World Health Organization (WHO) published its first-ever list of antibiotic-resistant “priority pathogens” – a catalogue of 12 families of bacteria that pose the greatest threat to human health. According to WHO, the list was drawn up in a bid to guide and promote research and development (R&D) of new antibiotics, as part of WHO’s efforts to address growing global resistance to antimicrobial medicines.
The list highlights in particular the threat of gram-negative bacteria that are resistant to multiple antibiotics. These bacteria have built-in abilities to find new ways to resist treatment and can pass along genetic material that allows other bacteria to become drug-resistant as well.
“This list is a new tool to ensure R&D responds to urgent public health needs,” says Dr Marie-Paule Kieny, WHO’s Assistant Director-General for Health Systems and Innovation. “Antibiotic resistance is growing, and we are fast running out of treatment options. If we leave it to market forces alone, the new antibiotics we most urgently need are not going to be developed in time.”
The WHO list is divided into three categories according to the urgency of the need for new antibiotics: critical, high and medium priority.
WHO priority pathogens list for R&D of new antibiotics
Priority 1: CRITICAL
- Acinetobacter baumannii, carbapenem-resistant
- Pseudomonas aeruginosa, carbapenem-resistant
- Enterobacteriaceae, carbapenem-resistant, ESBL-producing
Priority 2: HIGH
- Enterococcus faecium, vancomycin-resistant
- Staphylococcus aureus, methicillin-resistant, vancomycin-intermediate and resistant
- Helicobacter pylori, clarithromycin-resistant
- Campylobacter, fluoroquinolone-resistant
- Salmonellae, fluoroquinolone-resistant
- Neisseria gonorrhoeae, cephalosporin-resistant, fluoroquinolone-resistant
Priority 3: MEDIUM
- Streptococcus pneumoniae, penicillin-non-susceptible
- Haemophilus influenzae, ampicillin-resistant
- Shigella, fluoroquinolone-resistant
The most critical group of all includes multidrug-resistant bacteria that pose a particular threat in hospitals, nursing homes, and among patients whose care requires devices such as ventilators and blood catheters. They include Acinetobacter, Pseudomonas, and various Enterobacteriaceae (including Klebsiella, E. coli, Serratia, and Proteus). They can cause severe and often deadly infections such as bloodstream infections and pneumonia.

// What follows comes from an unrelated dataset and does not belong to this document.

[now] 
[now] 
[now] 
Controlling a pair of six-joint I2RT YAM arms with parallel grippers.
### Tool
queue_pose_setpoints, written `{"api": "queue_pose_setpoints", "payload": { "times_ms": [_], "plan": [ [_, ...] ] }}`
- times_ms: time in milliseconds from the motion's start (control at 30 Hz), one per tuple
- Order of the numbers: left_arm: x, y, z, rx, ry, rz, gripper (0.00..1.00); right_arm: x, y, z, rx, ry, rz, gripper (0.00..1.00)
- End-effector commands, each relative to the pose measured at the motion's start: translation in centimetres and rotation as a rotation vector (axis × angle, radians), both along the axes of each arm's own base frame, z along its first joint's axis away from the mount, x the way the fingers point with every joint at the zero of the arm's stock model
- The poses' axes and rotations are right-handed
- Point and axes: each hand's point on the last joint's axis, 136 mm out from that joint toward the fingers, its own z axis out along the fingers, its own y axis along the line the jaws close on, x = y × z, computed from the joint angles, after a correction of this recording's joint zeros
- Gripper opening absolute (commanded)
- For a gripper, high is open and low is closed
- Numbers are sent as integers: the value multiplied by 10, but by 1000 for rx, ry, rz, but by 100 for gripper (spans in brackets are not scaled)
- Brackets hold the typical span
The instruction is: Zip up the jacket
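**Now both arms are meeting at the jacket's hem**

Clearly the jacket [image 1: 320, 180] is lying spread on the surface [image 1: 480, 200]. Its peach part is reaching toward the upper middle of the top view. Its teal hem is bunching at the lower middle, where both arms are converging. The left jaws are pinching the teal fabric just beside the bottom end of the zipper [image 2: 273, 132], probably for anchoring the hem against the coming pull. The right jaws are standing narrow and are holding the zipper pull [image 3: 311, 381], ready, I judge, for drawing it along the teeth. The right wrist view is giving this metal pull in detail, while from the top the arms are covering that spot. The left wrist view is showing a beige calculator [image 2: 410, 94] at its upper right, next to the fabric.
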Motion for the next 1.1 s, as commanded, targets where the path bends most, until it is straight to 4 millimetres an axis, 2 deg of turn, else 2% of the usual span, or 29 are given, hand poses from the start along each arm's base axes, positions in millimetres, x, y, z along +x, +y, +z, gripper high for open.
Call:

These bacteria have become resistant to a large number of antibiotics, including carbapenems and third- generation cephalosporins – the best available antibiotics for treating multi-drug resistant bacteria.
The second and third tiers in the list – the high and medium priority categories – contain other increasingly drug-resistant bacteria that cause more common diseases such as gonorrhea and food poisoning caused by salmonella.
According to WHO, the list was developed in collaboration with the Division of Infectious Diseases at the University of Tübingen, Germany, using a multi-criteria decision analysis technique vetted by a group of international experts. The criteria for selecting pathogens on the list were:
- how deadly the infections they cause are; whether their treatment requires long hospital stays;
- how frequently they are resistant to existing antibiotics when people in communities catch them;
- how easily they spread between animals, from animals to humans, and from person to person;
- whether they can be prevented (e.g. through good hygiene and vaccination);
- how many treatment options remain; and
- whether new antibiotics to treat them are already in the R&D pipeline.